## Task prompt
The entire set of lines below should be copied exactly.

Start of Data excerpt

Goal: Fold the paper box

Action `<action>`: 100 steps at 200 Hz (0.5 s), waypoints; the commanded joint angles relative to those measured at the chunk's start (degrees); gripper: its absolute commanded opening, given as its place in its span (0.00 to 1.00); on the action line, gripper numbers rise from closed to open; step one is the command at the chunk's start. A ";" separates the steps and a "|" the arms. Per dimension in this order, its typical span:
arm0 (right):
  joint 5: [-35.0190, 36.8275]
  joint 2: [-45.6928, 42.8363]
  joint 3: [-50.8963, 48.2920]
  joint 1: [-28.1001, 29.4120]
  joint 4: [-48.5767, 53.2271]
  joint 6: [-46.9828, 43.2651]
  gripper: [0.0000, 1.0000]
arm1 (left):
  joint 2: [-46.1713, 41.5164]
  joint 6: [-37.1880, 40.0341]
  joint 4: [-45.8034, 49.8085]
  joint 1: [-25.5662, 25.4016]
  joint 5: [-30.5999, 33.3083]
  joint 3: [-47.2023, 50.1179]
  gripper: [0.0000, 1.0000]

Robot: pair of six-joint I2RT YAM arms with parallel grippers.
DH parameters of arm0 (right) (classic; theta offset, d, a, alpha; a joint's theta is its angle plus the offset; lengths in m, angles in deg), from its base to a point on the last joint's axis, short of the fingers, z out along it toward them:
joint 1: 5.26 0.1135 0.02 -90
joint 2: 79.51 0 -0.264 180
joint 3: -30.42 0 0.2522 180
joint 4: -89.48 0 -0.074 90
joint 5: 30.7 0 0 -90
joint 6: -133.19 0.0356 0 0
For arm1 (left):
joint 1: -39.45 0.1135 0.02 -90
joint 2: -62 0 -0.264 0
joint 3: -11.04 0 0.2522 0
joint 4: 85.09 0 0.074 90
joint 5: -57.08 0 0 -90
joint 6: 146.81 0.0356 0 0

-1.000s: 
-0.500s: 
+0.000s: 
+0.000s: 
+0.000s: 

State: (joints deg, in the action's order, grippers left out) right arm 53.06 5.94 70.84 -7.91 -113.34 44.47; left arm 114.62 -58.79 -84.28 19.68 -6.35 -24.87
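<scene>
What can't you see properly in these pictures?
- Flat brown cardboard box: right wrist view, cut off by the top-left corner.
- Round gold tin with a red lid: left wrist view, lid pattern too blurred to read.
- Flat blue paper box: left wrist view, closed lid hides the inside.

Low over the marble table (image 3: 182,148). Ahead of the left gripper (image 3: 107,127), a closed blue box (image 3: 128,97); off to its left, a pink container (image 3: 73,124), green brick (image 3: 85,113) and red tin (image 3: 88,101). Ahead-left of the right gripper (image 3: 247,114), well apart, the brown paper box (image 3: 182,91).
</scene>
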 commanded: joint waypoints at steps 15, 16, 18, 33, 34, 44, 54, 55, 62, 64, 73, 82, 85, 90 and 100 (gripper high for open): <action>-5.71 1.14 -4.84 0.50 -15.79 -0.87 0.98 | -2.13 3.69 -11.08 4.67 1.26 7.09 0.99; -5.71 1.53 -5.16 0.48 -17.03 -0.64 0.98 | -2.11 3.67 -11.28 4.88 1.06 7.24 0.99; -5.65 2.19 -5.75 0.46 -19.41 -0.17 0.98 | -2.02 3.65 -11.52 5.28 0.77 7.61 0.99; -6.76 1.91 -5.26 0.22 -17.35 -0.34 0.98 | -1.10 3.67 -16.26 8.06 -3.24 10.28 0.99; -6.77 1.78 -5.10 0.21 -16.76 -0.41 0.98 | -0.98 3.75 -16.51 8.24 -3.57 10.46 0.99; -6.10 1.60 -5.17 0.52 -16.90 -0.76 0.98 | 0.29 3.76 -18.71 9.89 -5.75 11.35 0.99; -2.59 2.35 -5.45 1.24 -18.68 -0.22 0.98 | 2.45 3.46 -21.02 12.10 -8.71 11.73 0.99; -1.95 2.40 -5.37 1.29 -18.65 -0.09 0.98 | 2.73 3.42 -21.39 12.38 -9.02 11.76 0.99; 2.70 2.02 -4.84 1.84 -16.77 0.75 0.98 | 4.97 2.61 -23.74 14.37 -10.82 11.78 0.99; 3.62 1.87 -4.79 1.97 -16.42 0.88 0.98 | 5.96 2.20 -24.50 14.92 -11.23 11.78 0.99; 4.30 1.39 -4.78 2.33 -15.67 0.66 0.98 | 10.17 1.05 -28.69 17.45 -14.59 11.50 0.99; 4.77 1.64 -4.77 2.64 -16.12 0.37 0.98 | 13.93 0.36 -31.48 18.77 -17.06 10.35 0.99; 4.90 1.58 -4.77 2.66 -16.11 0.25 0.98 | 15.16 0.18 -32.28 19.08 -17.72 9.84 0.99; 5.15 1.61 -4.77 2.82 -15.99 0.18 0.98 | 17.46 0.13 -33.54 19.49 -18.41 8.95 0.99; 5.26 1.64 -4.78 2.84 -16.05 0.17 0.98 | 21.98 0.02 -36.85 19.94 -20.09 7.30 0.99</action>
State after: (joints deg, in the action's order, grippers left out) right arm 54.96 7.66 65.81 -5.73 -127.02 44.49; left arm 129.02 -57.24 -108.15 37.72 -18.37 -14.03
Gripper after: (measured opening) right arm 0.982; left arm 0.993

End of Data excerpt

## Problem solution
Goal: Fold the paper box

Action `<action>`: 100 steps at 200 Hz (0.5 s), waypoints; the commanded joint angles relative to those measured at the chunk's start (degrees); gripper: its absolute commanded opening, given as its place in its span (0.00 to 1.00); on the action line, gripper numbers rise from closed to open; step one is the command at the chunk's start. A ";" separates the steps and a "|" the arms. Per dimension in this order, its typical span:
arm0 (right):
  joint 5: [-35.0190, 36.8275]
  joint 2: [-45.6928, 42.8363]
  joint 3: [-50.8963, 48.2920]
  joint 1: [-28.1001, 29.4120]
  joint 4: [-48.5767, 53.2271]
  joint 6: [-46.9828, 43.2651]
  gripper: [0.0000, 1.0000]
arm1 (left):
  joint 2: [-46.1713, 41.5164]
  joint 6: [-37.1880, 40.0341]
  joint 4: [-45.8034, 49.8085]
  joint 1: [-25.5662, 25.4016]
  joint 5: [-30.5999, 33.3083]
  joint 3: [-47.2023, 50.1179]
  gripper: [0.0000, 1.0000]

Robot: pair of six-joint I2RT YAM arms with parallel grippers.
DH parameters of arm0 (right) (classic; theta offset, d, a, alpha; a joint's theta is its angle plus the offset; lengths in m, angles in deg), from its base to a point on the last joint's axis, short of the fingers, z out along it toward them:
joint 1: 5.26 0.1135 0.02 -90
joint 2: 79.51 0 -0.264 180
joint 3: -30.42 0 0.2522 180
joint 4: -89.48 0 -0.074 90
joint 5: 30.7 0 0 -90
joint 6: -133.19 0.0356 0 0
For arm1 (left):
joint 1: -39.45 0.1135 0.02 -90
joint 2: -62 0 -0.264 0
joint 3: -11.04 0 0.2522 0
joint 4: 85.09 0 0.074 90
joint 5: -57.08 0 0 -90
joint 6: 146.81 0.0356 0 0

-1.000s: 
-0.500s: 
+0.000s: 
+0.000s: 
+0.000s: 

State: (joints deg, in the action's order, grippers left out) right arm 53.06 5.94 70.84 -7.91 -113.34 44.47; left arm 114.62 -58.79 -84.28 19.68 -6.35 -24.87
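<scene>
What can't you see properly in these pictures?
- Flat brown cardboard box: right wrist view, cut off by the top-left corner.
- Round gold tin with a red lid: left wrist view, lid pattern too blurred to read.
- Flat blue paper box: left wrist view, closed lid hides the inside.

Low over the marble table (image 3: 182,148). Ahead of the left gripper (image 3: 107,127), a closed blue box (image 3: 128,97); off to its left, a pink container (image 3: 73,124), green brick (image 3: 85,113) and red tin (image 3: 88,101). Ahead-left of the right gripper (image 3: 247,114), well apart, the brown paper box (image 3: 182,91).
</scene>
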 commanded: joint waypoints at steps 15, 16, 18, 33, 34, 44, 54, 55, 62, 64, 73, 82, 85, 90 and 100 (gripper high for open): <action>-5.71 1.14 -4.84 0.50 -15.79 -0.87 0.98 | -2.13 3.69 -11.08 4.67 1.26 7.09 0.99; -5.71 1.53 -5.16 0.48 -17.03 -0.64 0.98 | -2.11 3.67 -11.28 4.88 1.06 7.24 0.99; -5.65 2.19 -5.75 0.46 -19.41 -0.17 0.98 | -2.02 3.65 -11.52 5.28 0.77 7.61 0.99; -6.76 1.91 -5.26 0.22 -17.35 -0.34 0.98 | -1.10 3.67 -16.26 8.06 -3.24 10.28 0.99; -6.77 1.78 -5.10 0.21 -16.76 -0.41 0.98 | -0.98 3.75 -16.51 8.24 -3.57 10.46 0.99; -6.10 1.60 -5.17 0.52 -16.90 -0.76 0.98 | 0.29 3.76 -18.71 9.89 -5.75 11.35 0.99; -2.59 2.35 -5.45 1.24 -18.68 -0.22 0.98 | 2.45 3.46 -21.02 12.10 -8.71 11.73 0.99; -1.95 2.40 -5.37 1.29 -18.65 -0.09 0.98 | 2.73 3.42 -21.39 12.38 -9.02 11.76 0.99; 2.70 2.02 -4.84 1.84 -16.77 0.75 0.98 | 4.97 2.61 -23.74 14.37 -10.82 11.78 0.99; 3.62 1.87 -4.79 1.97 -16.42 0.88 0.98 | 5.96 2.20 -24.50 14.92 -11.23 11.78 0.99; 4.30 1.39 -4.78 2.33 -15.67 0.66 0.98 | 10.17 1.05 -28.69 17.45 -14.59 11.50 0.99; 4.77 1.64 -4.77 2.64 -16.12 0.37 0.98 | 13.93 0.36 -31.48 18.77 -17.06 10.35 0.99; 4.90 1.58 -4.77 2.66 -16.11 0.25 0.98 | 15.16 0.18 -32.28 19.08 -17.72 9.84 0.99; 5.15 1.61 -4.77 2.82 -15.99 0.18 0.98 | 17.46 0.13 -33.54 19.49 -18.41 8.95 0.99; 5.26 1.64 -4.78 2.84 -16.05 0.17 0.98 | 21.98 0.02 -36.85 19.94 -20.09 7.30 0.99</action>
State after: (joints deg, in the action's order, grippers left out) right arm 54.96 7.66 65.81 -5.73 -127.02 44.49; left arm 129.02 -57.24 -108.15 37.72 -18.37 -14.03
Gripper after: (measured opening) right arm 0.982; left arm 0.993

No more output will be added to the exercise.